** ASSIGNED TASK **
Would you print the full listing word for word?

** SUPPLIED MATERIAL **
[Start of section]
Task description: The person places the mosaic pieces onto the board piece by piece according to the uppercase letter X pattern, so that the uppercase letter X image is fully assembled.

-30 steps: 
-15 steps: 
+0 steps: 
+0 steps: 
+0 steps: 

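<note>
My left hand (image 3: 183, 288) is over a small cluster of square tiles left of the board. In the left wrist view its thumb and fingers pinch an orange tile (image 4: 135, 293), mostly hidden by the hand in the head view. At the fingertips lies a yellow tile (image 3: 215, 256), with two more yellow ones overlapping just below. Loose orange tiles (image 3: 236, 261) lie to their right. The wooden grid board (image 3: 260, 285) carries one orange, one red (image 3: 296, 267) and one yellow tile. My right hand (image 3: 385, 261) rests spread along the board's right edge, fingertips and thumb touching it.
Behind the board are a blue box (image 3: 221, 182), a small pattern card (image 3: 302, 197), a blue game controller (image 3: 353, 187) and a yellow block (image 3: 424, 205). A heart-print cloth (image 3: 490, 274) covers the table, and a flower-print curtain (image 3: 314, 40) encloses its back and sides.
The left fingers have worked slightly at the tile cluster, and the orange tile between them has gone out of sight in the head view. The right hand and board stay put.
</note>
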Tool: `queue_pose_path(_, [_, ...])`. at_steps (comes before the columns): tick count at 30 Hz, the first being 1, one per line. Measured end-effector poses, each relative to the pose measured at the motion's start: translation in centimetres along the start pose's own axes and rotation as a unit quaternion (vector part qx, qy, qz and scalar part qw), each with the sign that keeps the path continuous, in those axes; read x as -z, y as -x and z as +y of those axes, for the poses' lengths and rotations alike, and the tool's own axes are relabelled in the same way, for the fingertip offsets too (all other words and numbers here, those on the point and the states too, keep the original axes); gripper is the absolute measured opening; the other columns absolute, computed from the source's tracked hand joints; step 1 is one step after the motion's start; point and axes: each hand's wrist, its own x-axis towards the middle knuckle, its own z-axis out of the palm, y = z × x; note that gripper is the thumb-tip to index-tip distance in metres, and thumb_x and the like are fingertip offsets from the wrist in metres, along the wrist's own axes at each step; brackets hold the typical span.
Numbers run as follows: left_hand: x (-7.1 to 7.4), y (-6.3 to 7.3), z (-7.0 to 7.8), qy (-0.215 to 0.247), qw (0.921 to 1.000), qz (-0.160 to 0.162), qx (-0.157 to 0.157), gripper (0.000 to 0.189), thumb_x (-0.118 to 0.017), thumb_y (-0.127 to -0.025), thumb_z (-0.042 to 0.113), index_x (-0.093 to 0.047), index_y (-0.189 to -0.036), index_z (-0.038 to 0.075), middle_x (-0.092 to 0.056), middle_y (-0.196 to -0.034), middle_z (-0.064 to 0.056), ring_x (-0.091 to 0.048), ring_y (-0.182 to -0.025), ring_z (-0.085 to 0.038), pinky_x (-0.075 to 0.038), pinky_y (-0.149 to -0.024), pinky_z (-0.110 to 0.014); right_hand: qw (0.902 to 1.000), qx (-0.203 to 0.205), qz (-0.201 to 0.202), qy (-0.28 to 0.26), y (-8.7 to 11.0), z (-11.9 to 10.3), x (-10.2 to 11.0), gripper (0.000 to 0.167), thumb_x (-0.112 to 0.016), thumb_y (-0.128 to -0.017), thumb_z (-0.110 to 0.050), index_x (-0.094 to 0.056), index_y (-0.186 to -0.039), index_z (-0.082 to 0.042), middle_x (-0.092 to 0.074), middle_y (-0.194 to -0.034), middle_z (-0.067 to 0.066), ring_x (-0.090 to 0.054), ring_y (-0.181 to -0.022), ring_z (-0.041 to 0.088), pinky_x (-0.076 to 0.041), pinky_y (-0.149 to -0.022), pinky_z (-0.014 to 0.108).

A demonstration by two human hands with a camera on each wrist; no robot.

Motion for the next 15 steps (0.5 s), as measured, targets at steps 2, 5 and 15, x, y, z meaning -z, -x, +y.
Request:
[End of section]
** TASK OUTPUT **
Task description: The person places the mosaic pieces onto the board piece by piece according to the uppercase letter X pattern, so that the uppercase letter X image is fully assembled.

-30 steps: 
-15 steps: 
+0 steps: 
+0 steps: 
+0 steps: 

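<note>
My left hand (image 3: 183, 288) is over a small cluster of square tiles left of the board. In the left wrist view its thumb and fingers pinch an orange tile (image 4: 135, 293), mostly hidden by the hand in the head view. At the fingertips lies a yellow tile (image 3: 215, 256), with two more yellow ones overlapping just below. Loose orange tiles (image 3: 236, 261) lie to their right. The wooden grid board (image 3: 260, 285) carries one orange, one red (image 3: 296, 267) and one yellow tile. My right hand (image 3: 385, 261) rests spread along the board's right edge, fingertips and thumb touching it.
Behind the board are a blue box (image 3: 221, 182), a small pattern card (image 3: 302, 197), a blue game controller (image 3: 353, 187) and a yellow block (image 3: 424, 205). A heart-print cloth (image 3: 490, 274) covers the table, and a flower-print curtain (image 3: 314, 40) encloses its back and sides.
The left fingers have worked slightly at the tile cluster, and the orange tile between them has gone out of sight in the head view. The right hand and board stay put.
</note>
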Tool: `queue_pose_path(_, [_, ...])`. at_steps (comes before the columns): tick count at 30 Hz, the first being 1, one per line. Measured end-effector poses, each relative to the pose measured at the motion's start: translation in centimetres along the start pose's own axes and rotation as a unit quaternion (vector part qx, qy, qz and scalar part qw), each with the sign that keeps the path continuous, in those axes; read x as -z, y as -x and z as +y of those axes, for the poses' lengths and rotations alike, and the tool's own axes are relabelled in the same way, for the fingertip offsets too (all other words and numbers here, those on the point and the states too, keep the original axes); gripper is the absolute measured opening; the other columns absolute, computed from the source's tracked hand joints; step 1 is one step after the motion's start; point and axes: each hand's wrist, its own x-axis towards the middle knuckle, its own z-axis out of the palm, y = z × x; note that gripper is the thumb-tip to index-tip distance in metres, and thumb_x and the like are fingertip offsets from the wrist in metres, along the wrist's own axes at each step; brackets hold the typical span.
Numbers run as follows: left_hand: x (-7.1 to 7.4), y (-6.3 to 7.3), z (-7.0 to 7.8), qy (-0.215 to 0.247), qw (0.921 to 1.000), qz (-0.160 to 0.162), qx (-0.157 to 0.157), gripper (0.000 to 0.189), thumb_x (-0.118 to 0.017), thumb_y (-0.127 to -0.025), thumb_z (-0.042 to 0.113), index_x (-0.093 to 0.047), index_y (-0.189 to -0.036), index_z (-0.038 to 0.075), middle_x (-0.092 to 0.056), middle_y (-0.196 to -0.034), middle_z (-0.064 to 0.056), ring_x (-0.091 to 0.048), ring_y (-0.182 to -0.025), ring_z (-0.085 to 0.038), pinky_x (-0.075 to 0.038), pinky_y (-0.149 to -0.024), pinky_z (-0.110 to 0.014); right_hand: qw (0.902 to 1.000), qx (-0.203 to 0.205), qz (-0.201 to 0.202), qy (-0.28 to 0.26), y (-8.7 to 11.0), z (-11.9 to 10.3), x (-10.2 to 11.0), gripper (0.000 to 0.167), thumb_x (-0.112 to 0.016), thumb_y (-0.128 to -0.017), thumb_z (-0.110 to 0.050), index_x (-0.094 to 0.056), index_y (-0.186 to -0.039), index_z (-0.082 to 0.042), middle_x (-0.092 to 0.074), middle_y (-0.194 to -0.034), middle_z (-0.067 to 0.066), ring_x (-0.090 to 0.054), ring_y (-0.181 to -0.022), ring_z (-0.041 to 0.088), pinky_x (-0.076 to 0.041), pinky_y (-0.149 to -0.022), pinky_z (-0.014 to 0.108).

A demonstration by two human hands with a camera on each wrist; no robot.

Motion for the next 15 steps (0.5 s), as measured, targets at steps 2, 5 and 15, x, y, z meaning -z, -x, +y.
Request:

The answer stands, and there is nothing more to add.